If I don’t take some control of myself, this blog could easily turn into a collection of Pinterest inspirations and 1,001 uses for pallets.
Ryan gets home building. He was an integral part of the construction team for his parent’s cottage–an AMAZING home made from an old chicken coop. My dad was a home builder. I would usually see the foundation of a home and then the finished product. What went on in between is a Nancy Drew mystery to me.
I don’t get it, but I want to. So, today Ryan and I decided to occasionally collaborate on these posts and work out a particular element of the building process. He will help me wrap my head around things like insulation, roofing, and on-demand hot water heating systems. We’ll fight, as he asks,”Why do you still look confused?” And I shout,”Because you’re confusing me!!!” And he screams, “Seriously?!” And then starts grabbing salt and pepper shakers, forks and spoons–all to produce a full on dramatic portrayal of how to frame a door. I really don’t respond well to the ‘dinner table objects as stage props approach to education.’
After we fight, we’ll laugh. I’ll process the info and spit it out here, for you. For many, these could be mind numbing posts. Maybe I could provide a nice Haiku for the already able bodied builders to read instead.
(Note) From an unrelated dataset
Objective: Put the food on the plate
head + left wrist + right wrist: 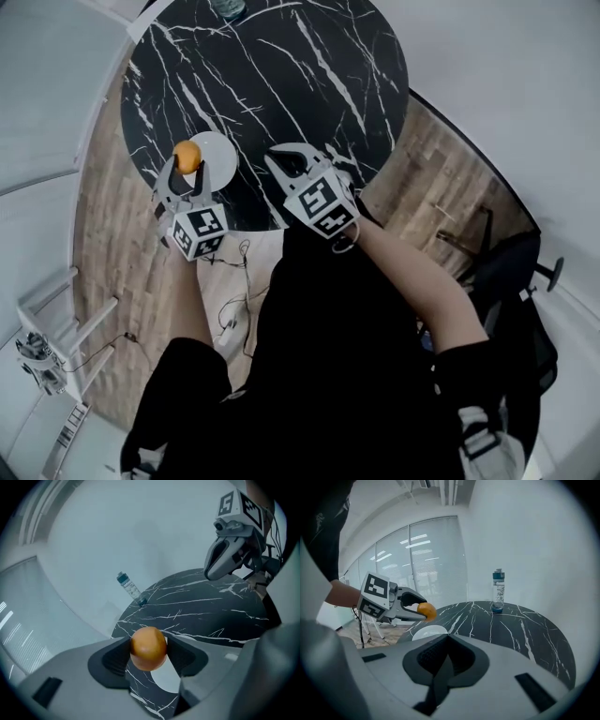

But hopefully, for some, these will be like short, digestible nuggets of info…It’s going to feel good to know our stuff.
So that’s just a little warning of what’s to come. I thought I’d have lesson numero uno this evening, but last time I checked, my instructor was passed out–children’s book in hand, drool pool approaching Soleil’s sweet little sleeping self.
No updates on land today. I did call the Police Department to get a crime record for the area. I highly recommend this super easy task when looking at a land or home purchase. There’s weird people everywhere. You just might want to avoid high concentrations of super weird people.
In other news, we acquired one new beautiful, insulated window today–gifted by Ryan’s boss. Big thanks!